Advent Automation 2025

Day 04: Cardano Blockchain Transparency Pipeline

One-line pitch: Dockerized data pipeline that extracts on-chain transparency metrics from Cardano blockchain via Blockfrost API and loads to BigQuery for verifiable analysis.

Part of: Advent Automation 2025 - 25 Days of Data Engineering


Executive Summary

Business Problem: Crypto/blockchain teams need verifiable on-chain data to prove network decentralization, fee transparency, and real adoption metrics beyond marketing claims.

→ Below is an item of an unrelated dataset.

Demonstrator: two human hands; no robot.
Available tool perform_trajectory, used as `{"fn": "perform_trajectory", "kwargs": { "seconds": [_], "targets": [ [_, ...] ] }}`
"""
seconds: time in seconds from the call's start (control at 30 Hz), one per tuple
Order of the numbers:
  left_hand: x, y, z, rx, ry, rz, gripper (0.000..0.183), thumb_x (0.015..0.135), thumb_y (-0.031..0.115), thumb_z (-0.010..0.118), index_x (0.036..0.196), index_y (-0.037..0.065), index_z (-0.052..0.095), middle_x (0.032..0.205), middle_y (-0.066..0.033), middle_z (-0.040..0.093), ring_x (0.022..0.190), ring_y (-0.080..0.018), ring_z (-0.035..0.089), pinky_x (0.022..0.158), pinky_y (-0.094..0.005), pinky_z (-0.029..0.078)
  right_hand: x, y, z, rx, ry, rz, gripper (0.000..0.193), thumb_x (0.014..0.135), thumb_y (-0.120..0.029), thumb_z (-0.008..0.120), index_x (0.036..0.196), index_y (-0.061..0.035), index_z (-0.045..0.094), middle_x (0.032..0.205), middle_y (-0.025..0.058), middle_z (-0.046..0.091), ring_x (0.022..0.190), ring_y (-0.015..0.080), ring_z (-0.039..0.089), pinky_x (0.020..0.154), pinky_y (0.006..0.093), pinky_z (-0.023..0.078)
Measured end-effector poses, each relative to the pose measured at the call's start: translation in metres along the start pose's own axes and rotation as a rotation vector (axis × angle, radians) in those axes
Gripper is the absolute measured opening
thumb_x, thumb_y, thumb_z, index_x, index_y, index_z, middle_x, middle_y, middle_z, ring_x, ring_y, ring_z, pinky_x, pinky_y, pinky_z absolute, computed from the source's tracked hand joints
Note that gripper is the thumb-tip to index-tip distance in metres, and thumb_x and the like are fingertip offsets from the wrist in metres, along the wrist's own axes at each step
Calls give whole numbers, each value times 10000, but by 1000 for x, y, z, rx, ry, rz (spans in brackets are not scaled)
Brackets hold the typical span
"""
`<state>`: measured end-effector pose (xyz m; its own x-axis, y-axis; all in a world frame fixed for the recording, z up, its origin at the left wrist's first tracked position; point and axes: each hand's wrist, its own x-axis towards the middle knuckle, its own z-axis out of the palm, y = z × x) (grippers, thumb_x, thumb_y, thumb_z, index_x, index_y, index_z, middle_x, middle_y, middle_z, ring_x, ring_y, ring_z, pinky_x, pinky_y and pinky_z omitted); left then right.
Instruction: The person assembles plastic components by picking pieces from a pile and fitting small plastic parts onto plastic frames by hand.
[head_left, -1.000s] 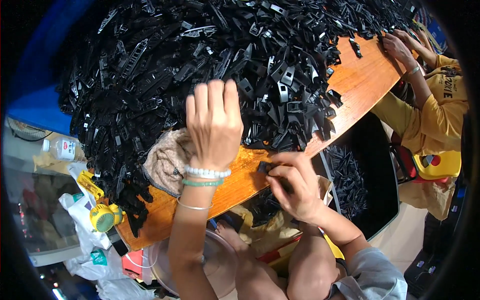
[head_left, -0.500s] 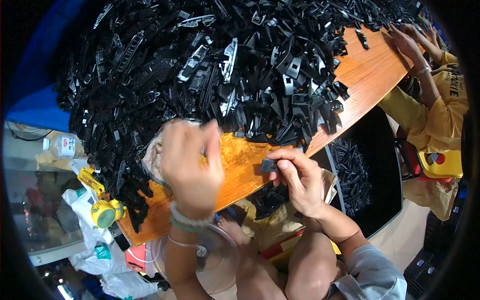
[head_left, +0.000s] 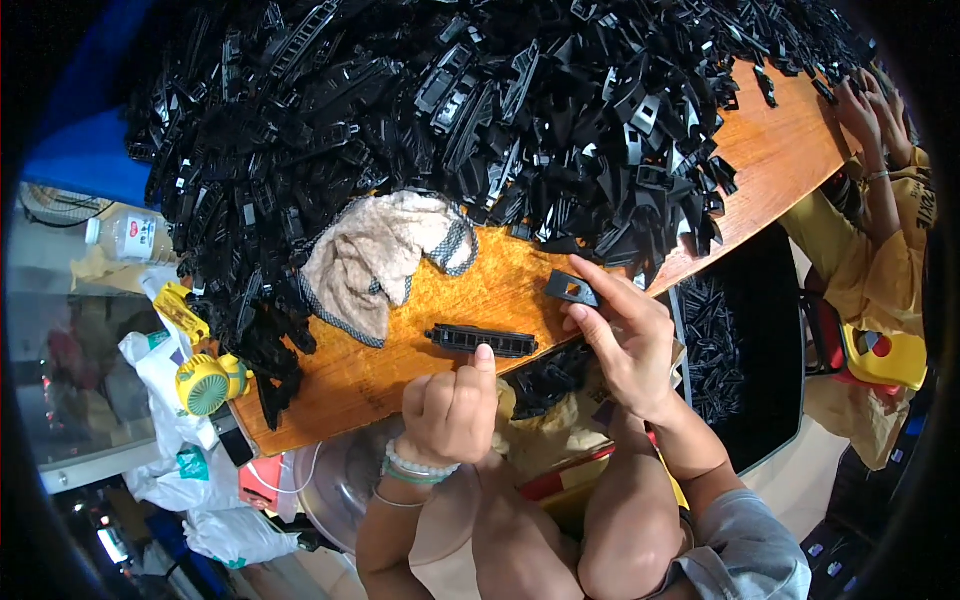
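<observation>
Low on the left, my left hand [head_left: 450, 412] has its index fingertip against a long black slotted plastic part [head_left: 462, 338] over the table's near edge. Its other fingers are curled, and its thumb is hidden. To the right, my right hand [head_left: 632, 345] pinches a small black plastic piece [head_left: 573, 288] with an opening in it between thumb and index finger. A crumpled pale cloth [head_left: 365, 255] with a dark checked border lies beyond my left hand.
A big heap of black plastic parts [head_left: 400, 110] covers the far side of the wooden table [head_left: 350, 390]. A black bin [head_left: 745, 400] of slim parts stands at right. A yellow-green fan [head_left: 210, 384] sits at the left corner. A co-worker's hands [head_left: 868, 110] work at far right.
My left hand has come back from beside the cloth toward the near edge, and the long part now shows at its fingertip. My right hand still pinches the small piece, its fingers more extended.
</observation>
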<state>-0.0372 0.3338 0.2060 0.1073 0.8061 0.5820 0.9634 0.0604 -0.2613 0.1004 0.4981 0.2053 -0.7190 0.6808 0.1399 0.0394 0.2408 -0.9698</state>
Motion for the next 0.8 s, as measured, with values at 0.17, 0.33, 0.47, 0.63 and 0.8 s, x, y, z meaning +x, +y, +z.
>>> {"fn": "perform_trajectory", "kwargs": {
  "seconds": [0.17, 0.33, 0.47, 0.63, 0.8],
  "targets": [
    [23, -5, -17, -198, -156, -299, 163, 758, 22, 690, 917, -8, 706, 859, -81, 612, 799, -239, 565, 729, -364, 428, 1, 2, 0, 34, 8, 41, 415, 911, 68, 580, 1323, 28, 552, 1002, 87, 622, 805, 110, 626, 719, 228, 509],
    [37, -64, 2, -807, -349, -503, 76, 790, 16, 643, 850, -25, 665, 883, -130, 621, 858, -297, 584, 755, -390, 448, 1, 0, 2, 19, 15, 49, 409, 883, 68, 616, 1288, 19, 591, 997, 94, 628, 823, 124, 616, 720, 241, 493],
    [48, -76, 1, -787, -438, -528, 120, 776, 8, 669, 890, -30, 664, 843, -139, 590, 833, -310, 573, 761, -391, 455, 2, -11, 1, -208, -37, -94, 372, 836, 29, 687, 1205, 1, 647, 871, 85, 574, 727, 172, 561, 663, 291, 466],
    [26, -51, -15, -616, -260, -560, 162, 749, 17, 711, 900, -15, 663, 854, -128, 576, 810, -312, 561, 749, -396, 461, 7, -11, 6, -218, -83, -180, 386, 810, 27, 702, 1191, 4, 643, 888, 122, 579, 782, 257, 588, 712, 327, 478],
    [11, -25, -13, -607, -249, -610, 191, 748, 15, 727, 926, -4, 661, 889, -105, 577, 830, -287, 555, 735, -379, 462, 20, -10, 6, -134, -311, -209, 340, 792, -9, 729, 1128, 4, 674, 919, 122, 600, 848, 278, 586, 763, 347, 475]
  ]
}}
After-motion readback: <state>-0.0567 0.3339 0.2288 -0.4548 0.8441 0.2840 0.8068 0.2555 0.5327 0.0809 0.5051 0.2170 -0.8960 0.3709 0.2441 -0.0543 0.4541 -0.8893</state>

Solution Delivered: Containerized Python pipeline extracting Cardano network metrics (3000+ stake pools, $0.17 avg fees, transaction volumes) from Blockfrost API to BigQuery with full transparency trail.

Business Impact: Enables data-driven verification of blockchain values - decentralization proof (3000 pools vs Bitcoin’s 5), accessibility proof (avg $0.17 fees vs Ethereum’s $5-50), and real adoption metrics.

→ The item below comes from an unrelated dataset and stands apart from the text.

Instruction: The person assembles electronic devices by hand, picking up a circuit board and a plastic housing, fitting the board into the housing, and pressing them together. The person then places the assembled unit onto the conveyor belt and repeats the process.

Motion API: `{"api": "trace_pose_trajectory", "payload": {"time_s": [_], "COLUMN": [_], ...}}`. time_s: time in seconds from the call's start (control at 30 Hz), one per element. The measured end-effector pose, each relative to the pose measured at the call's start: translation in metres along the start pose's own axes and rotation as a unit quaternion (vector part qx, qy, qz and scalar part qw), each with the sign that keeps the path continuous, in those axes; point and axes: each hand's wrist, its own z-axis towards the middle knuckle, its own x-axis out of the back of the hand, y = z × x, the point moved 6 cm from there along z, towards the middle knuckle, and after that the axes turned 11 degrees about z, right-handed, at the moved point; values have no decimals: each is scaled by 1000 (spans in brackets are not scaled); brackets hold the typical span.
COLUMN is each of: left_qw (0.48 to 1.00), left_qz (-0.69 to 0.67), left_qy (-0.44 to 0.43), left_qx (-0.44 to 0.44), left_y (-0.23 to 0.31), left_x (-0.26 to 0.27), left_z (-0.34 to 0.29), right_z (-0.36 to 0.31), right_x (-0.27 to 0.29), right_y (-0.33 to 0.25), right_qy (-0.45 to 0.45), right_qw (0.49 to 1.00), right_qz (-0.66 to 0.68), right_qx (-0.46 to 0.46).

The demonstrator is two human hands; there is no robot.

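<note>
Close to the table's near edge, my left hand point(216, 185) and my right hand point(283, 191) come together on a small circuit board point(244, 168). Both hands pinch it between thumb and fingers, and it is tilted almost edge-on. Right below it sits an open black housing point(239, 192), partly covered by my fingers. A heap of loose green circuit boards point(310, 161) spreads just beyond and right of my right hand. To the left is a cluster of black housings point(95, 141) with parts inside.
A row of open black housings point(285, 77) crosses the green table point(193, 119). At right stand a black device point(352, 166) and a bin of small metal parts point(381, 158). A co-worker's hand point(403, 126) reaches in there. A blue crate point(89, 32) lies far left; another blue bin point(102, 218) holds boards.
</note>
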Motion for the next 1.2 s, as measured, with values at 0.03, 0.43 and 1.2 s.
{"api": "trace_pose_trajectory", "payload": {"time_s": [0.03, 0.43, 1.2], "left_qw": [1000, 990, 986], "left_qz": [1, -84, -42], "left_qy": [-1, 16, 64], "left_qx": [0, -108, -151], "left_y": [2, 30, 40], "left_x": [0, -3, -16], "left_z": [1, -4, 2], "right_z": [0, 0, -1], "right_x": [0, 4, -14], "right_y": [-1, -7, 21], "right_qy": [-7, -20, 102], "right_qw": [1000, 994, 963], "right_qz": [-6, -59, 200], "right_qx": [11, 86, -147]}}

For: Blockchain/Crypto Analyst Industry: Crypto/Blockchain Time: 3 hours Status: ✅ Complete

Why Transparency Matters

Pedro teaches that Cardano’s core value is transparency:

But raw blockchain data is hard to query. This pipeline makes transparency accessible.

Traditional Finance vs. Cardano

Metric Traditional Bank Cardano Blockchain
Transaction history Private (only yours) Public (everyone’s)
Network fees Hidden in fine print On-chain, auditable
Centralization Few entities control 3000+ stake pools
Verification “Trust us” “Verify yourself”

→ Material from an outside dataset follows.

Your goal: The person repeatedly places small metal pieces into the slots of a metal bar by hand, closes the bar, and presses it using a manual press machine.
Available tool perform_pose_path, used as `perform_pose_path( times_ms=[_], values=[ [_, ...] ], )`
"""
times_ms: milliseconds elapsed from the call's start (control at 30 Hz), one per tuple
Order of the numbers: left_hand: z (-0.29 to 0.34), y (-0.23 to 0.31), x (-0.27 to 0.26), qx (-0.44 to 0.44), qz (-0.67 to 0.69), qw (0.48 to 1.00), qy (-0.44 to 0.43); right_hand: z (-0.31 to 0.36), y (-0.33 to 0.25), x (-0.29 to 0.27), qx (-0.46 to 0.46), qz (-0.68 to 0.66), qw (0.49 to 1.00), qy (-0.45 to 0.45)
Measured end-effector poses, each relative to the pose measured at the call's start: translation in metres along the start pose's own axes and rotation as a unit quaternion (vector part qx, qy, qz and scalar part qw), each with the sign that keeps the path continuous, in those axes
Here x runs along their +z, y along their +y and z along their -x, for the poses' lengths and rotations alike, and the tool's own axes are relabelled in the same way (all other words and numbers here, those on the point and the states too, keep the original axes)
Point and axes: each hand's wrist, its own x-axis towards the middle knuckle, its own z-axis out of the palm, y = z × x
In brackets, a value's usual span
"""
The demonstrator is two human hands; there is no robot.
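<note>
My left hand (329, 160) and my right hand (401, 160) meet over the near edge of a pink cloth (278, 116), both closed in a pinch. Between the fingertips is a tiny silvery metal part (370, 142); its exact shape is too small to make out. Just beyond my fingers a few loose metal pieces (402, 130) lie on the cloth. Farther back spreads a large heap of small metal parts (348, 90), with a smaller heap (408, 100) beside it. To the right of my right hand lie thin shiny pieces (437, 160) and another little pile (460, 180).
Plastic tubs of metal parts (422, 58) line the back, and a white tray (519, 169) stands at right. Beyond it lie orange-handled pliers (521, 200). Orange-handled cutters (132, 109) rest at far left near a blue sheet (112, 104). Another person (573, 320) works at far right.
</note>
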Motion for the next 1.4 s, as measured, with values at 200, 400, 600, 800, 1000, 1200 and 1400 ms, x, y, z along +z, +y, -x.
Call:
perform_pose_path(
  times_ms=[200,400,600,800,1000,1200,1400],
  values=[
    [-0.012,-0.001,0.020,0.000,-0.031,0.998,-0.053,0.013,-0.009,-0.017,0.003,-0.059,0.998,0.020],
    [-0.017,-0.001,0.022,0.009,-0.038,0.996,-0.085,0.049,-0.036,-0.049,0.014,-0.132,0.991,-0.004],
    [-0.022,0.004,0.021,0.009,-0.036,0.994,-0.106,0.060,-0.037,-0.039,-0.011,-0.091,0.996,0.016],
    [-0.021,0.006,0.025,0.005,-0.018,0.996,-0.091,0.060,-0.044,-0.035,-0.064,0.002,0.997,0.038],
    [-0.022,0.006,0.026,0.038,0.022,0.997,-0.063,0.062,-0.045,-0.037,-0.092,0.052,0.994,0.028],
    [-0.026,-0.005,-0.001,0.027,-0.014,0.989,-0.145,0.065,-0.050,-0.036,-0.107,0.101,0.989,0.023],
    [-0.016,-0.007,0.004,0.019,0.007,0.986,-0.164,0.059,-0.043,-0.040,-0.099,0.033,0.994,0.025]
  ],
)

What You Can Prove With This Data

1. “Cardano is actually decentralized”

SELECT AVG(stake_pools_active) as avg_active_pools
FROM `project.cardano_data.cardano_network_activity`;
-- Result: ~3000 pools (vs. Bitcoin's 4-5 mining pools controlling 51%)

2. “Fees are actually low”

SELECT AVG(avg_transaction_fee) as avg_fee_usd
FROM `project.cardano_data.cardano_network_activity`;
-- Result: ~$0.17 per transaction (vs. Ethereum $5-50)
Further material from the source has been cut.